# flourless chocolate cake at 10,000 feet!



## durangojo (Jul 30, 2007)

hi all,
i am making a flourless chocolate cake with a chambord ganache..we serve it with a simple creme anglaise..simple enough, but the cake it doing funny things in the oven..recipe calls for 12 oz chocolate, 1 cup of sugar, 6 eggs and 1/2 lb of butter...so far, so good..i put it in a round cake pan with parchment paper under, then put it in a water bath, then tightly foil the whole thing and bake for 1 hr 15 minutes. when i lift the foil, the cake has gone over its sides and very high in the meddde.. it settles down as it cools and its servable,, but when i turn it over to put on the ganache, the bottom is then not even,,its created a 'rim' so that the piece doesn't sit evenly on the plate..does this make sense?..my suspicion is that the eggs are doing something at this altitude..should i cut down on the amount? beat them less?do i need the foil on so tightly or can i sort of 'tent' it?.i try just to beatthe eggs just soft to incorporate them into the chocolate...any help or suggestions would be appreciated..thanks...
joey


----------



## tommybza (Dec 2, 2007)

why the foil?
to much steam 
The time sounds good,
try just yolks and see what happens,
fold in whip cream in place of the whites .
try to trim the cake and level her off before plating .
T


----------



## pastrymama (Mar 26, 2005)

I make a similar torte and have done so at high altitude. My recipe comes from the Cake Bible and uses 16 oz of bittersweet chocolate, 8 oz butter and 6 eggs, no sugar. It calls to warm the eggs and beat to ribbon stage. I always warm them but just beat with a whisk just to blend the yolks into the whites. I try not to add any air to them, then blend in the chocolate and butter. Pour into the lined pan and bake at 425 degrees in a baine marie uncovered for 5 minutes. Then cover with foil and bake for 10 to 15 minutes more. The cake will still jiggle in the center. Let it cool down and chill or freeze overnight. This always comes out nice and doesn't puff up unless you forget and bake it too long. Even when it has baked too long, I just slice off the uneven part and put the top as the bottom. I hope this will be helpful.


----------



## pattycake2007 (Aug 12, 2007)

Hey Durango Joe,

I own a chocolate/pastry company in Telluride - right up the road from Durango and also at 10,000 feet and have baked up here for 14 years so these are my suggestions.

All kinds of cakes I've had plenty of trouble with up here until I adjusted the recipee. However, I've never had trouble with flourless cakes at altitude except when I did them in a convection oven. Are you baking the cake in a convection oven?

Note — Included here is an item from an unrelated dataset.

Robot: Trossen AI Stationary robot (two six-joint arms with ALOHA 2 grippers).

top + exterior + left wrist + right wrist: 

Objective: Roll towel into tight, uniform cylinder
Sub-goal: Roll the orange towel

Also, check the temp on your oven - is it accurate? Temperature is critical with flourless. My flourless chocolate cake does rise very high and then fall to a lower level after it cools. I'm not sure, but I think this is the way flourless cakes work - can't remember doing them at a lower altitude - I've lived up here for 14 years.

Additionally, at this altitude I find that other factors in weather affect cakes - especially barometric pressure. Other bakers up here have noticed this also. I have one genoise that won't work at all if it's raining. Have you only made this once? What was the weather?

On another note - I may be needing a pastry chef in a few months. Do you know anyone interested? :chef:


----------



## durangojo (Jul 30, 2007)

hi pattycake,,
funny you should ask what the weather was like when i was baking the 'orbit' cake..20 feet of snow so far this winter, so bet it was snowing!...my oven is fine and i have baked lots of cakes, including flourless ones in it..difference was i have always baked my flourless ones in a sprinform pan with foil in a water bath..this 'orbit' cake(its suppose to send poeple into orbit!) recipe called for the cake to be baked in a 9 x 2" round cake pan..i have a 9 x1.5 pan so i think thats the difference..since i don't have a 9x2, do you think i can use the sprinform pan for this? i don't see why not, but you're the expert! i tried not covering the cake with foil as one poster suggested and the cake 'crusted up'..i think the foil does indeed steam it, but i think that is what i want.whats your opinion?..thanks for the baking info you shared..i am up by the ski area(purgatory) and have been here for 16 years. have been running a seasonal restaurant for 15 years(summertime) at electra lake..do you know it? aah, telluride...another colorado town i can't afford to live in!!! i may be coming your way to ski before the area closes..maybe i can stop by..what's the name of your bakery? again, thanks for the help
joey(i'm a she!)


----------



## pattycake2007 (Aug 12, 2007)

Durango Jo,

Sorry it's taken so long to get back to you - I got BUSY. Easter and spring break at the same time. But in answer to your question about what my shop is called - it's Telluride Truffle. Come by and see us when you come up. I'm at the Farmer's Market every Friday and Sunday we're closed.


----------